Your instructions →
Please list all lines of the material below in which the string "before" occurs.

Dataset excerpt →

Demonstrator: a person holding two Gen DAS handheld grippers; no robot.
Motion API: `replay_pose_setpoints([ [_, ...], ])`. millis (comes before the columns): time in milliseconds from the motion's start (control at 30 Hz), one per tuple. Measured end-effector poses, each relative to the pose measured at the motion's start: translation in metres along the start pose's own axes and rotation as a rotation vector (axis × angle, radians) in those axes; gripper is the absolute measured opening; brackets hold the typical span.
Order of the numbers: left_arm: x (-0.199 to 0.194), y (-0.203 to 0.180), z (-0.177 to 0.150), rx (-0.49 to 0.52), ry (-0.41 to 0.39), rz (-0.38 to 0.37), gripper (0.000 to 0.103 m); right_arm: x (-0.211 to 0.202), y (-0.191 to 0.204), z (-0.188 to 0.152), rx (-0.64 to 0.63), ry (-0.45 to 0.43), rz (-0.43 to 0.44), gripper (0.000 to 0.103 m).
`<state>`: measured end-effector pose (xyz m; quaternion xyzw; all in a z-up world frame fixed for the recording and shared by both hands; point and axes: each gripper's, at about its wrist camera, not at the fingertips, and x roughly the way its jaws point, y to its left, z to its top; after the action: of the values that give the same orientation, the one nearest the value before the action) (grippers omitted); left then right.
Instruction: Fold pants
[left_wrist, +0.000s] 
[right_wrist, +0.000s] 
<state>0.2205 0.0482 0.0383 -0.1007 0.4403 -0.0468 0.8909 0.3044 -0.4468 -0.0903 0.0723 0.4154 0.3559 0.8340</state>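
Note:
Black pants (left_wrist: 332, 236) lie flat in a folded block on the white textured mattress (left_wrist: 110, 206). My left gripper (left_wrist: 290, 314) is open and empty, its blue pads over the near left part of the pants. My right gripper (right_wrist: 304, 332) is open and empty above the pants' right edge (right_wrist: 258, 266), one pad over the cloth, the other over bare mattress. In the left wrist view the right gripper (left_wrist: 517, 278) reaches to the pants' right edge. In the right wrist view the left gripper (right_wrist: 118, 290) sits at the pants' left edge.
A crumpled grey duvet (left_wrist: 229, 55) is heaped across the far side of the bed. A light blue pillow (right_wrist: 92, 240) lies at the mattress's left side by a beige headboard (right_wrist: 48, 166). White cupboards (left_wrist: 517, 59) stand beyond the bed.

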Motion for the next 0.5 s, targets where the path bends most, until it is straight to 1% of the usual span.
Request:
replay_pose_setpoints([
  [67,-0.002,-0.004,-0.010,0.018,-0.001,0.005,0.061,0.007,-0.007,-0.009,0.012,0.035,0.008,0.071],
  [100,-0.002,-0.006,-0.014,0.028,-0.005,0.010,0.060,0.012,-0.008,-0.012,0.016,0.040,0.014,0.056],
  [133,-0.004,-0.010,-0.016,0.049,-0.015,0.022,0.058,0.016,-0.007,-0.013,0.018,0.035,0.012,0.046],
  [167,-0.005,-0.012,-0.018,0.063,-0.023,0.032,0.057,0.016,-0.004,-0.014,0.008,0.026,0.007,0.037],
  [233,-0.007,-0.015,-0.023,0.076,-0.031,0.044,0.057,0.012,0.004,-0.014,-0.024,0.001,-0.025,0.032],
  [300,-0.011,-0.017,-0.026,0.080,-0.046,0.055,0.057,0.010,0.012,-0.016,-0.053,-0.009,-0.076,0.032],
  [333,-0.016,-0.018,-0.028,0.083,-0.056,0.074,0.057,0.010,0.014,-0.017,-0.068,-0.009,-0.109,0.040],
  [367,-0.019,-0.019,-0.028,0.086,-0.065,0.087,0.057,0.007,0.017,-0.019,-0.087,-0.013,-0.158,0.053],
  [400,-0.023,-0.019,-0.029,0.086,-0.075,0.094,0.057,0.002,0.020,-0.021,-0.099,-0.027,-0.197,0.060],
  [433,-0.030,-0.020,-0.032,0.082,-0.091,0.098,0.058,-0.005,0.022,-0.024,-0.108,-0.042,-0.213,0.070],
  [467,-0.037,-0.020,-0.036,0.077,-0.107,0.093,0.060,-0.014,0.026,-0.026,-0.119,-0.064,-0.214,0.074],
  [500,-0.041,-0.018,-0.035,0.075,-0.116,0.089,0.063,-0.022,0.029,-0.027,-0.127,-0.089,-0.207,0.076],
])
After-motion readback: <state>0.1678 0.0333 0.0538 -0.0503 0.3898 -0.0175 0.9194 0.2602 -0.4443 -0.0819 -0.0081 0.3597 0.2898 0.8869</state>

Response to the task →
Motion API: `replay_pose_setpoints([ [_, ...], ])`. millis (comes before the columns): time in milliseconds from the motion's start (control at 30 Hz), one per tuple. Measured end-effector poses, each relative to the pose measured at the motion's start: translation in metres along the start pose's own axes and rotation as a rotation vector (axis × angle, radians) in those axes; gripper is the absolute measured opening; brackets hold the typical span.
`<state>`: measured end-effector pose (xyz m; quaternion xyzw; all in a z-up world frame fixed for the recording and shared by both hands; point and axes: each gripper's, at about its wrist camera, not at the fingertips, and x roughly the way its jaws point, y to its left, z to its top; after the action: of the values that give the same orientation, the one nearest the value before the action) (grippers omitted); left then right.

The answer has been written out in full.